Thanks for the encouraging words - yeah, feelings and actions don't have to be the same, and I still have time, and now will soon have a counselor for more relation fixing horsepower. I really look forward to more concrete things to work on - the counselor seems like a lifeline just now.
Yeah, we do have to take a lot of s--t, the worst being that she now never touches me or shows affection... She has also been playing and singing to songs with words like "baby, baby, i'm leaving, i'm leaving you today...", painful stuff to hear, but maybe necessary psychological process for her. I just close her door and go some place far away in the house so I don't have to hear this depressing junk.
It seems like space, humor (what do you call a hangover? the wrath of grapes...) and no relationship talk are what is called for now )hope she doesn't ask about what the counselor and I talked about). I have a few business trips coming up which might help, and will be gone a total of three weeks, will be interesting to see if she sends email then (her first mails often signed off with the word 'love') this time. Following that is a vacation week here - hmm - hope she doesnt' want to go to Germany and OM then.

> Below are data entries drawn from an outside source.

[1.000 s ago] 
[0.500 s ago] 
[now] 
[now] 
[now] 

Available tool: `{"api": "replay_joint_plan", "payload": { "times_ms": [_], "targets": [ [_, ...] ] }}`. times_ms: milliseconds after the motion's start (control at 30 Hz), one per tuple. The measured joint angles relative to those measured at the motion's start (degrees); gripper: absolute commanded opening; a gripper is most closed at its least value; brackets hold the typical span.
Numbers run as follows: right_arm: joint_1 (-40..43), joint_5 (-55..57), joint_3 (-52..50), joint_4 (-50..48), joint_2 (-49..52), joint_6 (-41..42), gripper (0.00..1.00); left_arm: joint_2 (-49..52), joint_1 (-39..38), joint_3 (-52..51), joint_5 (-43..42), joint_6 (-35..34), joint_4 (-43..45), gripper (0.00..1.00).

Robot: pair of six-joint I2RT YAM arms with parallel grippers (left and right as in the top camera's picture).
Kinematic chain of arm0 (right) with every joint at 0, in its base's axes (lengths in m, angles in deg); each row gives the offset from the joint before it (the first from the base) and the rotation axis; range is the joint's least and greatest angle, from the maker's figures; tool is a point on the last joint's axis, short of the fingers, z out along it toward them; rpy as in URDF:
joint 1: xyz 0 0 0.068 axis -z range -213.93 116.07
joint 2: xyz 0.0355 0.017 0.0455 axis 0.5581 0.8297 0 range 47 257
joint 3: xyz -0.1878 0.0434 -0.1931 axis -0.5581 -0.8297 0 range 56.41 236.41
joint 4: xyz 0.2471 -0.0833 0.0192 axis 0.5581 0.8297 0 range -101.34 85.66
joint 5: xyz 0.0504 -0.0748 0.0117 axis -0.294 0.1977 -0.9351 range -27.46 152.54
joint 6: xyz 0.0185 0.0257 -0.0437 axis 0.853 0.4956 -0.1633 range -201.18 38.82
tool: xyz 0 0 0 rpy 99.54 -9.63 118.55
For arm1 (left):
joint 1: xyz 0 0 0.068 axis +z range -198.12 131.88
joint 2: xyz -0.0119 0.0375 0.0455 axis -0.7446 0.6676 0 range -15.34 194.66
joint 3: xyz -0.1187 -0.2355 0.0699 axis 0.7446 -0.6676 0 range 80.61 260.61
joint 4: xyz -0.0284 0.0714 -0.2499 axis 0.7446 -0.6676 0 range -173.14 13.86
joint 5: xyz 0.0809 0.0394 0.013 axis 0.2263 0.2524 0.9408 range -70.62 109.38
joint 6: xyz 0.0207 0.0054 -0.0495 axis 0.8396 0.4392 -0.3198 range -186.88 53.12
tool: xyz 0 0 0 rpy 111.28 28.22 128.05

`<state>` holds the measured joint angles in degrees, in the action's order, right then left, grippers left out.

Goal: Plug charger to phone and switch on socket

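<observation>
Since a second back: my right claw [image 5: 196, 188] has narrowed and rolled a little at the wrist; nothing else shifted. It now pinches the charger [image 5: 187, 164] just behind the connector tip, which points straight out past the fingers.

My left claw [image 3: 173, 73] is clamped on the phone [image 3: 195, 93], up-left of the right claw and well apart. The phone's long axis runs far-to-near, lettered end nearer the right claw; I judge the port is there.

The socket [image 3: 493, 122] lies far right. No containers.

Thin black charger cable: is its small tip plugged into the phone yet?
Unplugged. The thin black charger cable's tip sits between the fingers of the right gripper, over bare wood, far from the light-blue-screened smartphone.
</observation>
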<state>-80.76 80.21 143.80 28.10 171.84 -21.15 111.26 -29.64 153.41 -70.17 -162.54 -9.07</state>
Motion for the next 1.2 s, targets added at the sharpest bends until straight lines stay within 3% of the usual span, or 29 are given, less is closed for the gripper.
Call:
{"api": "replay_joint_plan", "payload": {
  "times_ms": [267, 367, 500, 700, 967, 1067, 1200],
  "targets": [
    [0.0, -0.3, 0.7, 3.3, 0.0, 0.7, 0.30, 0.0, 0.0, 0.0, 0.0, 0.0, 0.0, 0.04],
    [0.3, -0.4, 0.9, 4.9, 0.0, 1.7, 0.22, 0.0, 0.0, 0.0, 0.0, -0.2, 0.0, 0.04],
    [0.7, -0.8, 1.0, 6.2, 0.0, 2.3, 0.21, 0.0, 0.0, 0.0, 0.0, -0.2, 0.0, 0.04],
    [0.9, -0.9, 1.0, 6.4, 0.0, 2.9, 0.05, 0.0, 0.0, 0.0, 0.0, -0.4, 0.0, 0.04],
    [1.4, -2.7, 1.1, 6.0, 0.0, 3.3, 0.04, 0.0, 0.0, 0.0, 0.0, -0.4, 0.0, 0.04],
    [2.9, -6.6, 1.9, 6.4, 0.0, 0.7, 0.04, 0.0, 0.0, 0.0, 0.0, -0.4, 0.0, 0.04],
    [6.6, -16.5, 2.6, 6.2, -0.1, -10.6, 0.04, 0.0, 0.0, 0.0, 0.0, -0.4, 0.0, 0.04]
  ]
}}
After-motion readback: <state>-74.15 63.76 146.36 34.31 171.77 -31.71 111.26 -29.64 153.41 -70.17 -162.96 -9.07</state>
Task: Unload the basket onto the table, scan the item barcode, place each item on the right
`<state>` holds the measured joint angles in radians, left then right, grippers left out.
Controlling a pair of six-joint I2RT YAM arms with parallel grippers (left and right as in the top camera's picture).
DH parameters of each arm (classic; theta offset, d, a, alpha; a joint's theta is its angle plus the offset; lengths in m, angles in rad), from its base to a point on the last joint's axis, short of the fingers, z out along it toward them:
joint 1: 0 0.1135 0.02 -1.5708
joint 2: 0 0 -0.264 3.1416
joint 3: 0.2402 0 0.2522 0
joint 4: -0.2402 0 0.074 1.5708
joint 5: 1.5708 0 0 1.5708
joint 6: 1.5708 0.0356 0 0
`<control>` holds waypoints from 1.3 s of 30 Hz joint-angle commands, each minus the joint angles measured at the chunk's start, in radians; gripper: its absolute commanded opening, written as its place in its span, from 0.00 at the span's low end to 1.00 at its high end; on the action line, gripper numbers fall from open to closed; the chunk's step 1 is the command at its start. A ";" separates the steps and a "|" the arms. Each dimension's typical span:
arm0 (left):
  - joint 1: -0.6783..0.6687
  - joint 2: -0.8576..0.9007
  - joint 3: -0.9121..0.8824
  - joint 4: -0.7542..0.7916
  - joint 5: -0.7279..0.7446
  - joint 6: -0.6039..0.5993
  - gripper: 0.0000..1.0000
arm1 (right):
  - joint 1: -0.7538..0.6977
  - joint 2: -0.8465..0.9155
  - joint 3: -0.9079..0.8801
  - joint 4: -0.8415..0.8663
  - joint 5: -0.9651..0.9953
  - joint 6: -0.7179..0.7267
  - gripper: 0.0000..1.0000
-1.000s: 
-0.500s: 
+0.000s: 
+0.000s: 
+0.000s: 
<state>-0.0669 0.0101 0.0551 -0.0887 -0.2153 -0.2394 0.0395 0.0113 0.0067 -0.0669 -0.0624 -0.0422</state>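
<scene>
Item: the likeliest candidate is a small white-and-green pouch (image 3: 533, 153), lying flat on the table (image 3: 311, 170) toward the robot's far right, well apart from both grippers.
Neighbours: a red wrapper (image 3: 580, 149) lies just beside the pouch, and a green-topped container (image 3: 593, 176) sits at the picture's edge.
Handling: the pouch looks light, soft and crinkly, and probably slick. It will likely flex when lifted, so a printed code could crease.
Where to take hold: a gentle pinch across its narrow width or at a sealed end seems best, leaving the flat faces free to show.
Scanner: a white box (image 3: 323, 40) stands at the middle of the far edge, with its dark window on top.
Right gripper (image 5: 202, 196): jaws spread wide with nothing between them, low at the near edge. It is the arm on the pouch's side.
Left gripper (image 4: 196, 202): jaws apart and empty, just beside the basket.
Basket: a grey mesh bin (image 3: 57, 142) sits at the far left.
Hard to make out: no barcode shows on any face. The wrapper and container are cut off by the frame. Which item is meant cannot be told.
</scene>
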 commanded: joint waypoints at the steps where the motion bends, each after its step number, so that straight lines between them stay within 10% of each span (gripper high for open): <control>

She wants to keep the house, still take vacations together, maintain our friends network, not tell my parents about our troubles - divorced but not divorced - the best of both worlds. Astimegoeson comment about not seeing his wife for weeks did sound like pressure would be removed, but my wife's way would keep the wound open, it seems to me. It would be nice to have some peace again, be it with or without my W; this not knowing is tough.
Anyway - thanks for helping - hope you can maintain your PMA also -
Best - Luke (from a finally wintery Sweden)
M58, xW54 S22, D18 M 1984, D 2016 Living a new life.